DATASET CONTENT |
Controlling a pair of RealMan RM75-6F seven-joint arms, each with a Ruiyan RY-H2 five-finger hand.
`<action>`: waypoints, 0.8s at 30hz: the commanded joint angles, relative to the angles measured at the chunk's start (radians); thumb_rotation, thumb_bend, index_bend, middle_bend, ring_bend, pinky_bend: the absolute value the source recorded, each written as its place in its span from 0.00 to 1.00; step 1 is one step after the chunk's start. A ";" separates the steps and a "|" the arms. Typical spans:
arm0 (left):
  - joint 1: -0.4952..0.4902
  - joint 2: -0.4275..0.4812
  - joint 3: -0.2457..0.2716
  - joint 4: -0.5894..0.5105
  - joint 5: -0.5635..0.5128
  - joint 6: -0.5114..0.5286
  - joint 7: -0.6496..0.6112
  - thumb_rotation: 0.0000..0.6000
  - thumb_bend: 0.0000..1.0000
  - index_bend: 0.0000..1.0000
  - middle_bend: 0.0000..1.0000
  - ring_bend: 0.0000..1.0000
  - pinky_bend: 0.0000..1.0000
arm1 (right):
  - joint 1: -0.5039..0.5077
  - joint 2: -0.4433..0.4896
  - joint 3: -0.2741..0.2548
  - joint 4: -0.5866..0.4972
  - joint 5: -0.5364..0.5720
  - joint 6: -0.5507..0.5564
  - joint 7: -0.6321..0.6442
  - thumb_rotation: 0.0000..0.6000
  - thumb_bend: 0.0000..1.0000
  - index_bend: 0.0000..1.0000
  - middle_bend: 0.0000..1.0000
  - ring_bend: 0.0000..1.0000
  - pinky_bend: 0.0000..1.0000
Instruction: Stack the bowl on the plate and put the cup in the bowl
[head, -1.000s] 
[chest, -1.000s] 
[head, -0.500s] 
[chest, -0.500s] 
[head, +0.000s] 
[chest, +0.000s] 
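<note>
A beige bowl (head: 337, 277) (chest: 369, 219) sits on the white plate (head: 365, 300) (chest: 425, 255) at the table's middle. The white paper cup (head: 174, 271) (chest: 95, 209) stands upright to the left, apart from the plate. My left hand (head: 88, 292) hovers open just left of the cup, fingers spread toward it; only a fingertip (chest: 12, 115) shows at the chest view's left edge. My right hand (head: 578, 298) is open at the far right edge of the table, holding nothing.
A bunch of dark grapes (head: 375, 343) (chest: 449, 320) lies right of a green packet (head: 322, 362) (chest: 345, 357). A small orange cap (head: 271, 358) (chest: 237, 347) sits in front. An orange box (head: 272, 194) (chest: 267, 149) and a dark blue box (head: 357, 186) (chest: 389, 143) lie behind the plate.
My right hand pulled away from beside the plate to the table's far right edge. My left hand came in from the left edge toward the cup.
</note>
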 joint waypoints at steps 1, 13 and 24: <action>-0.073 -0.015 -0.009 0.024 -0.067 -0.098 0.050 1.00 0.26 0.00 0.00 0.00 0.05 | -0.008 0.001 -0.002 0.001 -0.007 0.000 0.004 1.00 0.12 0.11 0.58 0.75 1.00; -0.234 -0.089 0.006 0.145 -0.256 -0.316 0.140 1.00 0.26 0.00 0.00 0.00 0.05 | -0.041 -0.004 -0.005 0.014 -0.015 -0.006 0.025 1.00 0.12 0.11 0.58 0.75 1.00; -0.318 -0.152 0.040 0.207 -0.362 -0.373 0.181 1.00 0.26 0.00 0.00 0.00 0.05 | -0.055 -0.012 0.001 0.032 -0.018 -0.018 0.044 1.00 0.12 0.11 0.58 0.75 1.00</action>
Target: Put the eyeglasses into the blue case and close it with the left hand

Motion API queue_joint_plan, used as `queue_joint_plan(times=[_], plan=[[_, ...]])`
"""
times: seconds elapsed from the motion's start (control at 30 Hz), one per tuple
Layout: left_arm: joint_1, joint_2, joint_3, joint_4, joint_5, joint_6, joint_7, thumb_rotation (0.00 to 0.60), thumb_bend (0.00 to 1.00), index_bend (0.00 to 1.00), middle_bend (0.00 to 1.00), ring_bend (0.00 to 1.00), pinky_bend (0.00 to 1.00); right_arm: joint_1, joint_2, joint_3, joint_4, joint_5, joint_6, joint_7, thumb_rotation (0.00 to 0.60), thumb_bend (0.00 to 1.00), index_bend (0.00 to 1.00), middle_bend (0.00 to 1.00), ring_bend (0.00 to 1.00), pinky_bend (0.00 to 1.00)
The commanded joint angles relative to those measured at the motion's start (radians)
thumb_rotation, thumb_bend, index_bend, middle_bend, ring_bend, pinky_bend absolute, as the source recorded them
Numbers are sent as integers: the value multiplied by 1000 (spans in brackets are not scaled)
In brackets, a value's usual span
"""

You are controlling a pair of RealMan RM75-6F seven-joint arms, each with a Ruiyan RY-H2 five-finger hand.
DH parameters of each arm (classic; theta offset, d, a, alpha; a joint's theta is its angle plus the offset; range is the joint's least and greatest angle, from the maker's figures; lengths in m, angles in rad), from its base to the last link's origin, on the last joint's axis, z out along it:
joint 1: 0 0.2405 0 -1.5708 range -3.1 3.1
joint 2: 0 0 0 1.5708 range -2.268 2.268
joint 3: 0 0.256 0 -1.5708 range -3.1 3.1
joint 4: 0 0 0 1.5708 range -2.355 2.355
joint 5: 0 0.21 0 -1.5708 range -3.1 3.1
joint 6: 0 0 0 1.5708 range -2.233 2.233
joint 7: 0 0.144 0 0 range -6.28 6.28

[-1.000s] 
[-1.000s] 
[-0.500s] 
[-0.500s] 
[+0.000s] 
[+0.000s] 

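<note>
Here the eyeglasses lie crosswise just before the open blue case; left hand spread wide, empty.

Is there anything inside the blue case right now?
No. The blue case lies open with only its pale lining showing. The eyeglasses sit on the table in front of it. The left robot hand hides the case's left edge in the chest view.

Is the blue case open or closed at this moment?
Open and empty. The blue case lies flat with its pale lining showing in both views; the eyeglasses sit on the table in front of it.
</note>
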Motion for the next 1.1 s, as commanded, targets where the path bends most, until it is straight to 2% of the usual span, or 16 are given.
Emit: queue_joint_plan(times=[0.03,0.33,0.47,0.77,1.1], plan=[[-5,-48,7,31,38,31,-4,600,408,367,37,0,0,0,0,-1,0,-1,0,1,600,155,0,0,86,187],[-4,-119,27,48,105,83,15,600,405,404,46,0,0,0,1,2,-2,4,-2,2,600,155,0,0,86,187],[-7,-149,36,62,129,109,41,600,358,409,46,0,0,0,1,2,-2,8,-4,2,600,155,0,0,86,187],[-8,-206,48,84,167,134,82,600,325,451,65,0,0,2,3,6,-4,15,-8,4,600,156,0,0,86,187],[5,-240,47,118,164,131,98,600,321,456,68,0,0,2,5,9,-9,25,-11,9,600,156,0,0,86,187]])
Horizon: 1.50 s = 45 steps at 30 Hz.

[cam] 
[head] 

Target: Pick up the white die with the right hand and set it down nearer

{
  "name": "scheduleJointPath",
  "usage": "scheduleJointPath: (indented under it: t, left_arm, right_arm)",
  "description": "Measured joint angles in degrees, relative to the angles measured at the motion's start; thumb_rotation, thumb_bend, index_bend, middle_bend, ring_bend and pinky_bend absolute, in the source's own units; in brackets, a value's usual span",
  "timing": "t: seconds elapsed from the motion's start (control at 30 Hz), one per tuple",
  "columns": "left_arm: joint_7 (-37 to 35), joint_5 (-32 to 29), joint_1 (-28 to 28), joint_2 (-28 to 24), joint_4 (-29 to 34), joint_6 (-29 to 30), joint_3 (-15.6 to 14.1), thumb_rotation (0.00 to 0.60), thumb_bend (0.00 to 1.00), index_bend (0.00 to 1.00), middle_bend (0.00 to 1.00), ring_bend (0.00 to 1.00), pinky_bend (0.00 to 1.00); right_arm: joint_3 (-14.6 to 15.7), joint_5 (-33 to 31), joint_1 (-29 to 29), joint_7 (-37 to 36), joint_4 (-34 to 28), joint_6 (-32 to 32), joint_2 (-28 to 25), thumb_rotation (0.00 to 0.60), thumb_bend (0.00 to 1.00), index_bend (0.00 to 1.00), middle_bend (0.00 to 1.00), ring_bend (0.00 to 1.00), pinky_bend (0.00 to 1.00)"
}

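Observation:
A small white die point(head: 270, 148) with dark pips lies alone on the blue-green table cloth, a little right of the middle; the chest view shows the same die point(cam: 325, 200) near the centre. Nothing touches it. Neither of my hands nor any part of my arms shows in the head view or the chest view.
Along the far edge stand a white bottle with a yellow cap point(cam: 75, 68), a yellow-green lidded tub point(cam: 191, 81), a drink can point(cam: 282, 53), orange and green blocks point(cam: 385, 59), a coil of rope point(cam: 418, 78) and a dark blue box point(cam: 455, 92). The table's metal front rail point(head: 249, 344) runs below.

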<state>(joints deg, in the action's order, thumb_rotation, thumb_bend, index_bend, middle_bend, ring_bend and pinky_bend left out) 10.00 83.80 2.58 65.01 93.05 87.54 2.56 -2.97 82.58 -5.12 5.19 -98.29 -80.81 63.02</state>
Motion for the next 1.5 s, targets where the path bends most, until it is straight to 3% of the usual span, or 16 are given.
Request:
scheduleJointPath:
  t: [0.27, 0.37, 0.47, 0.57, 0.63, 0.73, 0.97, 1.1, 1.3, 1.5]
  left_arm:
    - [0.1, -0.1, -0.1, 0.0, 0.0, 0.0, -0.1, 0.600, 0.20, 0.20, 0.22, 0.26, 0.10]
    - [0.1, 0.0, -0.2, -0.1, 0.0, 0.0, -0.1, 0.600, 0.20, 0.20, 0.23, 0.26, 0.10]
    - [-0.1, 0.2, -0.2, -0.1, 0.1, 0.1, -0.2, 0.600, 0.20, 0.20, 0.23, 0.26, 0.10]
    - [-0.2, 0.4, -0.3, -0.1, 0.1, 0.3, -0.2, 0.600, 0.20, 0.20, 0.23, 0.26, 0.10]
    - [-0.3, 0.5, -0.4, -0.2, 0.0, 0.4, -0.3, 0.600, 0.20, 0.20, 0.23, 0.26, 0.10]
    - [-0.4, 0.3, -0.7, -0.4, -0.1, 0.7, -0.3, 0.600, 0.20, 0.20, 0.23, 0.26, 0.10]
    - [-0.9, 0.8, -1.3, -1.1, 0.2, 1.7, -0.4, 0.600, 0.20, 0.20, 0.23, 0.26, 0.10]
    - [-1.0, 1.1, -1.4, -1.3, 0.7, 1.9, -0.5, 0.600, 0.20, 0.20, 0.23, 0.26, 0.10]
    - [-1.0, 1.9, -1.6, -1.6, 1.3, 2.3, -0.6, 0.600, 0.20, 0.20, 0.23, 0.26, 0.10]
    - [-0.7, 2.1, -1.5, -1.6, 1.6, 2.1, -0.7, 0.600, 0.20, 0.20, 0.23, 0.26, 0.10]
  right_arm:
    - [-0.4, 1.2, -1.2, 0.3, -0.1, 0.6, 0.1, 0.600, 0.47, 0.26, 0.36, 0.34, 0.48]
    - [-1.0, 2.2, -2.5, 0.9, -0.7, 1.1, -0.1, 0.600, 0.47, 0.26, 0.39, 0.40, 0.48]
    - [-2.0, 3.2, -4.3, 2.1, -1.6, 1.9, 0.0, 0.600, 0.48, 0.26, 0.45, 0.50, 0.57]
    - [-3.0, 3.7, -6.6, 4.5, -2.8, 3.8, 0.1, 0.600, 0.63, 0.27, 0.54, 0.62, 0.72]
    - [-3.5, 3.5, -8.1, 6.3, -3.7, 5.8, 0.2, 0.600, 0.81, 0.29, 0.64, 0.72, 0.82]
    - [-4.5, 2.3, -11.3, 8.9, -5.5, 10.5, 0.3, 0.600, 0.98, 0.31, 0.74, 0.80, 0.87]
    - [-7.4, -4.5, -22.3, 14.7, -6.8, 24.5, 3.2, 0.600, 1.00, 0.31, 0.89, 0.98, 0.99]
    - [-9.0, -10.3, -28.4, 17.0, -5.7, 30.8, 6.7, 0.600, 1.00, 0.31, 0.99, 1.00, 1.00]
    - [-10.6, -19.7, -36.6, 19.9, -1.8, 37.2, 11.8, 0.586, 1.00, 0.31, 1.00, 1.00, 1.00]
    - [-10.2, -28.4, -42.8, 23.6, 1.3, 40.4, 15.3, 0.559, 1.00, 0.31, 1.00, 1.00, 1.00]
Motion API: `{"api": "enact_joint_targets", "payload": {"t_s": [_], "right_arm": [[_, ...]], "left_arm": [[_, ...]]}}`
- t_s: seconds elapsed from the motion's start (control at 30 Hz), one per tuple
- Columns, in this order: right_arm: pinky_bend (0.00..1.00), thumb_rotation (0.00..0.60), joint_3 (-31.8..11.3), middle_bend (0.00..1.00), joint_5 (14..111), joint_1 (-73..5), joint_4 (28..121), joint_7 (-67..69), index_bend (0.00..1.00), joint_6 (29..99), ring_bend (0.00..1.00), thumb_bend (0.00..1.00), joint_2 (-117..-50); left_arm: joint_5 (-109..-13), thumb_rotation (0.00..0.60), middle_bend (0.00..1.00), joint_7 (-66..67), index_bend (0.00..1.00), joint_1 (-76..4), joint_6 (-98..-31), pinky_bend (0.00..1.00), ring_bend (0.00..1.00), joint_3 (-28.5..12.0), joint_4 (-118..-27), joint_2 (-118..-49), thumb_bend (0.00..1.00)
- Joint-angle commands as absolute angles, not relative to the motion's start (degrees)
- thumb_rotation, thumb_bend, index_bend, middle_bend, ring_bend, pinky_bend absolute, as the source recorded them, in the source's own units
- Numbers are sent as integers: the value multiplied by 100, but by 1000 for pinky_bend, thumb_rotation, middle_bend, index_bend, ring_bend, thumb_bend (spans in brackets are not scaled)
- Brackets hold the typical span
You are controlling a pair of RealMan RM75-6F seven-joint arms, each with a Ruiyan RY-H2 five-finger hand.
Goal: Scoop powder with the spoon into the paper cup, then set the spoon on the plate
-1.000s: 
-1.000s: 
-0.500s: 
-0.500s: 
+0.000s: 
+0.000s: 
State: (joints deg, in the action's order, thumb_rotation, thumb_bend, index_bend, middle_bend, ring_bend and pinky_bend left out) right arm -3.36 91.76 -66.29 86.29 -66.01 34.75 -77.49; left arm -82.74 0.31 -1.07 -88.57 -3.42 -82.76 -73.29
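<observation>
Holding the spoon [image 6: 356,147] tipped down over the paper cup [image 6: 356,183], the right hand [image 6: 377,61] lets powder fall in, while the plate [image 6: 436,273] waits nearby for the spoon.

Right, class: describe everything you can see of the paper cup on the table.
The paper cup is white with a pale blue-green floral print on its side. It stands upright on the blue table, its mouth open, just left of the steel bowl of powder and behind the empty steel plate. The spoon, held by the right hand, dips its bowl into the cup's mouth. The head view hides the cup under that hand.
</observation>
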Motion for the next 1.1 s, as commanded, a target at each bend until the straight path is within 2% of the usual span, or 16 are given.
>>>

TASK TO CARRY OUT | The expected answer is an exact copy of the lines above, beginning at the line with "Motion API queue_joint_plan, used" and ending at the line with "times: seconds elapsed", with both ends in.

FINAL ANSWER |
Motion API queue_joint_plan, used as `queue_joint_plan(times=[_], plan=[[_, ...]])`
"""
times: seconds elapsed from the motion's start (control at 30 Hz), one per tuple

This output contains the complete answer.